■ **ACTION ITEM**
Could you copy exactly the lines below from the one with "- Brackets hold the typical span" to the one with "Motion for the", inclusive, leaving out any pictures?
————
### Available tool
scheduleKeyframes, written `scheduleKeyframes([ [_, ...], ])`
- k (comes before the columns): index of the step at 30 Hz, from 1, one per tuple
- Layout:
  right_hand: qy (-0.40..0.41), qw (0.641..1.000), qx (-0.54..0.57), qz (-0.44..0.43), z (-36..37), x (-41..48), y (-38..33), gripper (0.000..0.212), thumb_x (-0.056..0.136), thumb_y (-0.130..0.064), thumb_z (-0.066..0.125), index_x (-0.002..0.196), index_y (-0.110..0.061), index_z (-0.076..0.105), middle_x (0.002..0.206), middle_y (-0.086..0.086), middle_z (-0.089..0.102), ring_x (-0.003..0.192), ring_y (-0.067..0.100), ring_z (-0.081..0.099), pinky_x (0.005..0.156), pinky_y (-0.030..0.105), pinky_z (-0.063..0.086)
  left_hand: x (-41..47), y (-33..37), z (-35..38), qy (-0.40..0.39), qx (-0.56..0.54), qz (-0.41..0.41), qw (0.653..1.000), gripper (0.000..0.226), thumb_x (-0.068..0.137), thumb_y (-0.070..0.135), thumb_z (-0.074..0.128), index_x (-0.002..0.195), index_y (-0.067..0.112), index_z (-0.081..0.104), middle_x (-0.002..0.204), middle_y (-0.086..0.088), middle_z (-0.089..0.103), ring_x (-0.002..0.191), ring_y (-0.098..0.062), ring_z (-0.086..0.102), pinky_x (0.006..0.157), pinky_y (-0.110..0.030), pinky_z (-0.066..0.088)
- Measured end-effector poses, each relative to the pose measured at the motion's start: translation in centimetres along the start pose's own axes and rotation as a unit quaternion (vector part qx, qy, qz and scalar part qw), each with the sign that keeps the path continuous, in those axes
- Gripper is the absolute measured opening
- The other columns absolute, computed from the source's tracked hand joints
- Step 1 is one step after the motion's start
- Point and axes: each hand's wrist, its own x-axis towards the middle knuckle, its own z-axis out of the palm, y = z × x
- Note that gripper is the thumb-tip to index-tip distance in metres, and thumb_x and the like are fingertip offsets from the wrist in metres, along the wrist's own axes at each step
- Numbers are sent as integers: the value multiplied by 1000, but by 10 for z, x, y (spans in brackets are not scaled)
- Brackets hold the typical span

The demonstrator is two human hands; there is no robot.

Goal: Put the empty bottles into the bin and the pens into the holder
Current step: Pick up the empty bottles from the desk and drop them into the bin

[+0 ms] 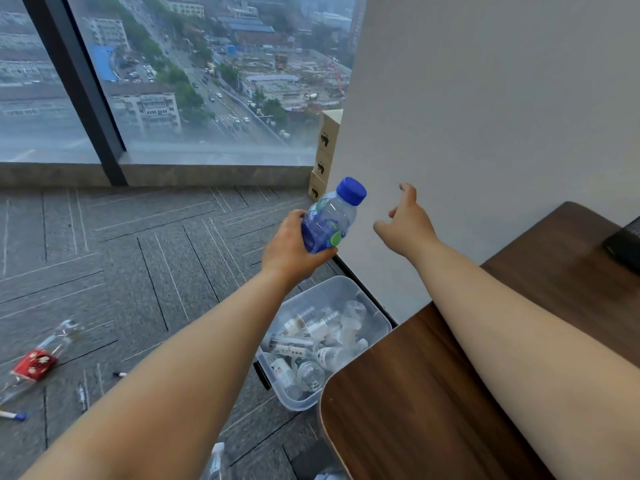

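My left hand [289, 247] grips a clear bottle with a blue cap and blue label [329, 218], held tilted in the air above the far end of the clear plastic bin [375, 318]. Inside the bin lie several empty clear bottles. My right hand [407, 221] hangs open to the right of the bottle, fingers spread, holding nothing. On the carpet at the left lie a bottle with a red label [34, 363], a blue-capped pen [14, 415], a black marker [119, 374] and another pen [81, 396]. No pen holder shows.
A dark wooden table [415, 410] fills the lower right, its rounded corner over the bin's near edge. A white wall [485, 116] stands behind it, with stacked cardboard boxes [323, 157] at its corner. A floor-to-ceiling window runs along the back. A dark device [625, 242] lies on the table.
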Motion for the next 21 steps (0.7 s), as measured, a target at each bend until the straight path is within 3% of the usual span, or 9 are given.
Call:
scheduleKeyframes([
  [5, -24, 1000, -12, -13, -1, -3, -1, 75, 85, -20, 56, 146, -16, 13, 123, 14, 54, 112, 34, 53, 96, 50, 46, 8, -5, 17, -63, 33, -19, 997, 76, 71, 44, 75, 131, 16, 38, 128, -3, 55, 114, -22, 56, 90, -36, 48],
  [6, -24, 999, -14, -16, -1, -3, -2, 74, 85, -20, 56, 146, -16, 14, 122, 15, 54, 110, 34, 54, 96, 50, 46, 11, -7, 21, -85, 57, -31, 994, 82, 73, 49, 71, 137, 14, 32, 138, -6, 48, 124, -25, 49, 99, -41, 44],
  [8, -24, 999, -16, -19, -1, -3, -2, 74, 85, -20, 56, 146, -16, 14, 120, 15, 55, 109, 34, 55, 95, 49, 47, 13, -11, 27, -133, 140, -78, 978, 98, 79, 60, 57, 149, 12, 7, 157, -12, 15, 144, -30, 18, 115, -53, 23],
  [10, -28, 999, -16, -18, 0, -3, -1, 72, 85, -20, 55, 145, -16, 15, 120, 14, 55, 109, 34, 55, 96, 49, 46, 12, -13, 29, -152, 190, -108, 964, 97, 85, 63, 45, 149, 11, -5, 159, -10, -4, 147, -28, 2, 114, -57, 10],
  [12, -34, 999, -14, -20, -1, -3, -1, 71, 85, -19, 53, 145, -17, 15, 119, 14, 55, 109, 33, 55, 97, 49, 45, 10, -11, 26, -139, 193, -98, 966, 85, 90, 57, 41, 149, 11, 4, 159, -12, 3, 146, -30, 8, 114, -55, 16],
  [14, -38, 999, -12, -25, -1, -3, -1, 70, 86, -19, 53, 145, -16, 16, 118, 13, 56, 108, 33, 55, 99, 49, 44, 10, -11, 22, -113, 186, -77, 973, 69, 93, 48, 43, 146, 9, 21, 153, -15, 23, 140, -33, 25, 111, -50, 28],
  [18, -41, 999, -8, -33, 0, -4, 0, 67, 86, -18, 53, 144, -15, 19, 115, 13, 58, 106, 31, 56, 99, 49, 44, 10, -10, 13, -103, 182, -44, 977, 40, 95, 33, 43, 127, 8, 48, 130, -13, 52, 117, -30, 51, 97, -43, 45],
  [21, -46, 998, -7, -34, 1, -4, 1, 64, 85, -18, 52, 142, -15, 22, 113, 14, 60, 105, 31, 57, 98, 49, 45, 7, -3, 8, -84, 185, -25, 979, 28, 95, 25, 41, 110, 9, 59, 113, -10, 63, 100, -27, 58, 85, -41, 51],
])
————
■ **EXERCISE ANSWER**
- Brackets hold the typical span

The demonstrator is two human hands; there is no robot.

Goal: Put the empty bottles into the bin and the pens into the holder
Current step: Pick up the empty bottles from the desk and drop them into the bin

[+0 ms] 

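My left hand [289, 247] grips a clear bottle with a blue cap and blue label [329, 218], held tilted in the air above the far end of the clear plastic bin [375, 318]. Inside the bin lie several empty clear bottles. My right hand [407, 221] hangs open to the right of the bottle, fingers spread, holding nothing. On the carpet at the left lie a bottle with a red label [34, 363], a blue-capped pen [14, 415], a black marker [119, 374] and another pen [81, 396]. No pen holder shows.
A dark wooden table [415, 410] fills the lower right, its rounded corner over the bin's near edge. A white wall [485, 116] stands behind it, with stacked cardboard boxes [323, 157] at its corner. A floor-to-ceiling window runs along the back. A dark device [625, 242] lies on the table.
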Motion for the next 21 steps (0.7 s), as measured, a target at each bend until the straight path is within 3% of the usual span, or 9 are given.

Besides the given answer, there is nothing more to add.